There’s a group that puts out something called the “Happy Planet Index,” which supposedly is a “global measure of sustainable well-being.”

But it’s really an anti-energy consumption ranking, modified by life expectancy data along with some subjective polling data about lifestyles. And it leads to some utterly absurd conclusions.

Here’s their map of the world. All you really need to know is that it’s supposedly bad to be a red country.

I’m perfectly willing to agree that people in Afghanistan and Angola are not part of a “happy planet,” but do they really expect people to believe that the United States is in the bottom category?

I’m not being jingoistic. Yes, I am a patriot in the right sense of the word, so I would like the United States to be at the top of most rankings.

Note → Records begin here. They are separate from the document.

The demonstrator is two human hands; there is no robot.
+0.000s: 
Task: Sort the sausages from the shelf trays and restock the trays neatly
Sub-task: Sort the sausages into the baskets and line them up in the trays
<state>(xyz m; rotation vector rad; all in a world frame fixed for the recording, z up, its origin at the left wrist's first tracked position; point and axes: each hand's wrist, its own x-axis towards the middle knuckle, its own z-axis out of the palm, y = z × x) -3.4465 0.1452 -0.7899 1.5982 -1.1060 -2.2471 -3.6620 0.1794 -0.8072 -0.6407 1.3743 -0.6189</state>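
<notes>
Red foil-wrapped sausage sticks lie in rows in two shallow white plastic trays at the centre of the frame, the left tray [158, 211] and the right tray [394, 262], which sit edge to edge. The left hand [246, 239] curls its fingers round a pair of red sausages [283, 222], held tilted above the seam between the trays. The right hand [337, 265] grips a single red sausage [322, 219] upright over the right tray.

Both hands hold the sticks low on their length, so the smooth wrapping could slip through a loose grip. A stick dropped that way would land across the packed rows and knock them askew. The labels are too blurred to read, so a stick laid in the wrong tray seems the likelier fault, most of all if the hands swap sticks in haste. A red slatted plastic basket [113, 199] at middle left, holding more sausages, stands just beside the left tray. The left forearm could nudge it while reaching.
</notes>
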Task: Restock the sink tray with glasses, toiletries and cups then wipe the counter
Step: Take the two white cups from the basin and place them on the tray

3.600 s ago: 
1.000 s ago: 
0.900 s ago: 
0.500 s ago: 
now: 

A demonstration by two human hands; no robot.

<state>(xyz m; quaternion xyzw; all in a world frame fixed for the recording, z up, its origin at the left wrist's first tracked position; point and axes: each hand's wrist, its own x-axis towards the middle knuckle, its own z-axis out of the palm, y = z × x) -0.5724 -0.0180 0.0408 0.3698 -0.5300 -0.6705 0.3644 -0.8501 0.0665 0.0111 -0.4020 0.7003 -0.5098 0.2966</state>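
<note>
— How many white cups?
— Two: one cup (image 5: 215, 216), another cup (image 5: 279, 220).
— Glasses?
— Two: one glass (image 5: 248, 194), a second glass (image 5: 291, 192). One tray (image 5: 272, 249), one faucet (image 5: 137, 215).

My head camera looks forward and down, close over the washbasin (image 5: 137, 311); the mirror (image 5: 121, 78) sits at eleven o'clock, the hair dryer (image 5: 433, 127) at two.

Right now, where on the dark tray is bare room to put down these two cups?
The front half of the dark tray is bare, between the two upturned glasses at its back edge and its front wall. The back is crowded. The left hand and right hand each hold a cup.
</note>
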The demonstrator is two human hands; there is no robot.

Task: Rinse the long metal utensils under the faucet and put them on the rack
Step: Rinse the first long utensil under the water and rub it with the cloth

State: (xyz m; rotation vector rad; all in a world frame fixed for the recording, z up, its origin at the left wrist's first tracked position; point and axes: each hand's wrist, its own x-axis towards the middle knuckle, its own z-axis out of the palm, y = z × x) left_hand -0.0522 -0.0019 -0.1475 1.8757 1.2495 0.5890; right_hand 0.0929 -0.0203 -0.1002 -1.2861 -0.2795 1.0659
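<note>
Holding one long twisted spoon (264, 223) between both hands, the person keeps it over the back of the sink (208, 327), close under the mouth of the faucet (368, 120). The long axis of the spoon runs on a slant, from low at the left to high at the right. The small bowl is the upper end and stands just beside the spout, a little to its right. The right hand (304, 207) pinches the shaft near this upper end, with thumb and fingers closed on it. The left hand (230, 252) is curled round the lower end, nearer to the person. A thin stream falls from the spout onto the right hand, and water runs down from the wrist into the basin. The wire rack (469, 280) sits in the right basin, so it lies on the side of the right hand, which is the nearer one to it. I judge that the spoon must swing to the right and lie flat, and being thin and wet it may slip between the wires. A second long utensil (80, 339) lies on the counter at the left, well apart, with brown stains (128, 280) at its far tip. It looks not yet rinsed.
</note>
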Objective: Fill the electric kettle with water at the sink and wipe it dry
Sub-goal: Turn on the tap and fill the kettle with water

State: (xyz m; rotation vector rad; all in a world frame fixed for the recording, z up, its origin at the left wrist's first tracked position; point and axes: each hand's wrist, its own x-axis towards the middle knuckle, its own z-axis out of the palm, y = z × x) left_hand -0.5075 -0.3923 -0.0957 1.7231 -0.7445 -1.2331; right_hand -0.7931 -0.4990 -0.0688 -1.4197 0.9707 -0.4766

But my job is to criticize bad public policy, so my life would be rather dull if the crowd in Washington adopted a much-needed policy of benign neglect for the economy.

My real gripe is that some of the world’s main cesspools get high rankings. The United States is 105th according to the clowns who put together the rankings, while Cuba somehow came in 12th place.

Venezuela also ranks near the top, and other jurisdictions that score at least 50 places above America include Albania, Pakistan, Palestine, Iraq, Moldova, and Tajikistan.

It’s not just that those nations all rank above the United States. They also are ahead of Sweden, Canada, Australia, Iceland, Singapore, and Hong Kong.

And I’d rather live in any of those nations than live in any of the ones I listed that got good scores according to the poorly named Happy Planet Index.

Heck, I’d also prefer to live in some of the nations that score even lower than the United States, such as Belgium, Denmark, Estonia, or Luxembourg.

The Luxembourg ranking is particularly absurd. It is down near the bottom, with a ranking of 138 and trailing such garden spots as Burkina Faso and the Congo.

But it also happens to be one of the world’s richest nations according to World Bank data, in part because it is a very good tax haven.

But the nuts who put together the Crazy Planet Index give Luxembourg the second-to-worst ranking for its “ecological footprint,” and I guess you’re supposed to be unhappy if you have enough wealth to use a lot of energy.

Gee, too bad Luxembourg couldn’t be more like the nations that get the highest rankings for their “ecological footprint.” The people of Afghanistan and Haiti must be very, very happy about that high honor.